■ WHAT TO PRODUCE: No line of the records may be dropped; print them all again exactly.

■ EXCERPTED DATA:
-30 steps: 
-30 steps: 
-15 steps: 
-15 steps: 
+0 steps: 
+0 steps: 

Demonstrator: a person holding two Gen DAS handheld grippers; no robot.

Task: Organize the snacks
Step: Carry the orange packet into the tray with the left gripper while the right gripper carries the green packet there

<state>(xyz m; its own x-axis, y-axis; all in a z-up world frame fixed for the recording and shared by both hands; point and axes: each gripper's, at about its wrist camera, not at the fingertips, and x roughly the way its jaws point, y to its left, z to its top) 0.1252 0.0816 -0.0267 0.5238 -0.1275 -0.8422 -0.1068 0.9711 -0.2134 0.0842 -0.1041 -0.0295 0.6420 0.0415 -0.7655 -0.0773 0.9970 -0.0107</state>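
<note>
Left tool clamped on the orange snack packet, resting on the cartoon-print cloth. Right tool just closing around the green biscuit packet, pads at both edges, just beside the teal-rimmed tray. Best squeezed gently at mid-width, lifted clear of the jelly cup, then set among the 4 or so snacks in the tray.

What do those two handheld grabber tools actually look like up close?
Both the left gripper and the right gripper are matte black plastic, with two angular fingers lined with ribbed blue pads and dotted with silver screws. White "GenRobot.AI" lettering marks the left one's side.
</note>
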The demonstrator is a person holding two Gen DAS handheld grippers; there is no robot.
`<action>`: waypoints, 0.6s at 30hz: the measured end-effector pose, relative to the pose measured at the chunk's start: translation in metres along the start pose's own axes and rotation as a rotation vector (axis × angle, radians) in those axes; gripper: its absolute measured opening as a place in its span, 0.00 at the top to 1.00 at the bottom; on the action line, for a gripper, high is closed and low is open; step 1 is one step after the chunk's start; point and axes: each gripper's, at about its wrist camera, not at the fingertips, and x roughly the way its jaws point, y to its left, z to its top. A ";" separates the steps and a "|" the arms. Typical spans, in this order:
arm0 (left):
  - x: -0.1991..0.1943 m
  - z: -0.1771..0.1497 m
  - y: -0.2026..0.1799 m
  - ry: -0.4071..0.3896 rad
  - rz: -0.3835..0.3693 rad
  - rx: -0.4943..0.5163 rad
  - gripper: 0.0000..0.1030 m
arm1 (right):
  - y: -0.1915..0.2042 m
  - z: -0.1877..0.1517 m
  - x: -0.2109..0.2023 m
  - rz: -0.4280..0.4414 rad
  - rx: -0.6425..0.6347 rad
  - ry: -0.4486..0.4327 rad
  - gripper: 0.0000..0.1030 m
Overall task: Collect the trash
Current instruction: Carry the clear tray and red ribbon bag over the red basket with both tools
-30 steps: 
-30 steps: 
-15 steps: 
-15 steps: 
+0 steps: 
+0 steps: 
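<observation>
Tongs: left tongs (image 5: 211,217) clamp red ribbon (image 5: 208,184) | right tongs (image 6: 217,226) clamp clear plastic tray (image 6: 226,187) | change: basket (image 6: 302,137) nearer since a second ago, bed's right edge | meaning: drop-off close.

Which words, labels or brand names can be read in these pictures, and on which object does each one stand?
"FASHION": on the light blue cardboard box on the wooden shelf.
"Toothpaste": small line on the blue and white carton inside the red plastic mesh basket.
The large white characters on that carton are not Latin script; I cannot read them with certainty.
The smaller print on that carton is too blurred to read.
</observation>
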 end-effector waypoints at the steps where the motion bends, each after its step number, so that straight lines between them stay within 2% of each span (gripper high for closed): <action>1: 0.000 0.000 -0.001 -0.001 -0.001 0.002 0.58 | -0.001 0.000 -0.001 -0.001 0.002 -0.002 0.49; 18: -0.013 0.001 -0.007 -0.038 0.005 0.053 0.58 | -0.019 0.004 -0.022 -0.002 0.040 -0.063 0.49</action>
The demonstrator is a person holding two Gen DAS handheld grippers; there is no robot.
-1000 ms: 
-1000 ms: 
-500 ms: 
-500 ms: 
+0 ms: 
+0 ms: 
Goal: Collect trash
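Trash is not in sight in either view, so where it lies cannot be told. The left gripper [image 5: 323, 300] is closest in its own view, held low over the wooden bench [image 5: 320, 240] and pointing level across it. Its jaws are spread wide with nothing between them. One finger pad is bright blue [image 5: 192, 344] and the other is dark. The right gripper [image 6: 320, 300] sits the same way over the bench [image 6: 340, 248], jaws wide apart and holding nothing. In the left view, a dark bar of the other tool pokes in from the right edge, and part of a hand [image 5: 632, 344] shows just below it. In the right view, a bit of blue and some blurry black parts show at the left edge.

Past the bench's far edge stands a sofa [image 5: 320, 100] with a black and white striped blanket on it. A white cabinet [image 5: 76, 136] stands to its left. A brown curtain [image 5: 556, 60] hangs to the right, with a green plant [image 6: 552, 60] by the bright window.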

■ EXPECTED ANSWER:
-30 steps: 
-30 steps: 
-15 steps: 
-15 steps: 
+0 steps: 
+0 steps: 

Demonstrator: a person holding two Gen DAS handheld grippers; no robot.

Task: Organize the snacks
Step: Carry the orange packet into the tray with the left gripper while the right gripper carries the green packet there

<state>(xyz m; its own x-axis, y-axis; all in a z-up world frame fixed for the recording and shared by both hands; point and axes: each gripper's, at about its wrist camera, not at the fingertips, and x roughly the way its jaws point, y to its left, z to its top) 0.1252 0.0816 -0.0267 0.5238 -0.1275 -0.8422 -0.1068 0.9711 -0.2134 0.0842 -0.1041 -0.0295 0.6420 0.0415 -0.7655 -0.0773 0.9970 -0.0107</state>
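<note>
Left tool clamped on the orange snack packet, resting on the cartoon-print cloth. Right tool just closing around the green biscuit packet, pads at both edges, just beside the teal-rimmed tray. Best squeezed gently at mid-width, lifted clear of the jelly cup, then set among the 4 or so snacks in the tray.

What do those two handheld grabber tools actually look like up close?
Both the left gripper and the right gripper are matte black plastic, with two angular fingers lined with ribbed blue pads and dotted with silver screws. White "GenRobot.AI" lettering marks the left one's side.
</note>
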The demonstrator is a person holding two Gen DAS handheld grippers; there is no robot.
`<action>`: waypoints, 0.6s at 30hz: the measured end-effector pose, relative to the pose measured at the chunk's start: translation in metres along the start pose's own axes and rotation as a rotation vector (axis × angle, radians) in those axes; gripper: its absolute measured opening as a place in its span, 0.00 at the top to 1.00 at the bottom; on the action line, for a gripper, high is closed and low is open; step 1 is one step after the chunk's start; point and axes: each gripper's, at about its wrist camera, not at the fingertips, and x roughly the way its jaws point, y to its left, z to its top. A ";" separates the steps and a "|" the arms. Typical spans, in this order:
arm0 (left):
  - x: -0.1991..0.1943 m
  - z: -0.1771..0.1497 m
  - y: -0.2026..0.1799 m
  - ry: -0.4071..0.3896 rad
  - rz: -0.3835..0.3693 rad
  - rx: -0.4943..0.5163 rad
  - gripper: 0.0000..0.1030 m
arm1 (right):
  - y: -0.1915..0.2042 m
  - z: -0.1877..0.1517 m
  - x: -0.2109..0.2023 m
  - rz: -0.4280..0.4414 rad
  - rx: -0.6425..0.6347 rad
  - ry: -0.4486..0.4327 rad
  - gripper: 0.0000..0.1030 m
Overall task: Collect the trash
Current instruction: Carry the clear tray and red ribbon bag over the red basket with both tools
-30 steps: 
-30 steps: 
-15 steps: 
-15 steps: 
+0 steps: 
+0 steps: 
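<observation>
Tongs: left tongs (image 5: 211,217) clamp red ribbon (image 5: 208,184) | right tongs (image 6: 217,226) clamp clear plastic tray (image 6: 226,187) | change: basket (image 6: 302,137) nearer since a second ago, bed's right edge | meaning: drop-off close.

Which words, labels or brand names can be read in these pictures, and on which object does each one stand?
"FASHION": on the light blue cardboard box on the wooden shelf.
"Toothpaste": small line on the blue and white carton inside the red plastic mesh basket.
The large white characters on that carton are not Latin script; I cannot read them with certainty.
The smaller print on that carton is too blurred to read.
</observation>
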 end-effector waypoints at the steps where the motion bends, each after its step number, so that straight lines between them stay within 2% of each span (gripper high for closed): <action>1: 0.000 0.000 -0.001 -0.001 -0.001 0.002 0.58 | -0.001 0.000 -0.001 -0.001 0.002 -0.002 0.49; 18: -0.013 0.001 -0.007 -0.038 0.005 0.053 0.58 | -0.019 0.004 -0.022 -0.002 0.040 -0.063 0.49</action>
The demonstrator is a person holding two Gen DAS handheld grippers; there is no robot.
-1000 ms: 
-1000 ms: 
-500 ms: 
-500 ms: 
+0 ms: 
+0 ms: 
Goal: Collect trash
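Trash is not in sight in either view, so where it lies cannot be told. The left gripper [image 5: 323, 300] is closest in its own view, held low over the wooden bench [image 5: 320, 240] and pointing level across it. Its jaws are spread wide with nothing between them. One finger pad is bright blue [image 5: 192, 344] and the other is dark. The right gripper [image 6: 320, 300] sits the same way over the bench [image 6: 340, 248], jaws wide apart and holding nothing. In the left view, a dark bar of the other tool pokes in from the right edge, and part of a hand [image 5: 632, 344] shows just below it. In the right view, a bit of blue and some blurry black parts show at the left edge.

Past the bench's far edge stands a sofa [image 5: 320, 100] with a black and white striped blanket on it. A white cabinet [image 5: 76, 136] stands to its left. A brown curtain [image 5: 556, 60] hangs to the right, with a green plant [image 6: 552, 60] by the bright window.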

No additional work is needed on this exercise.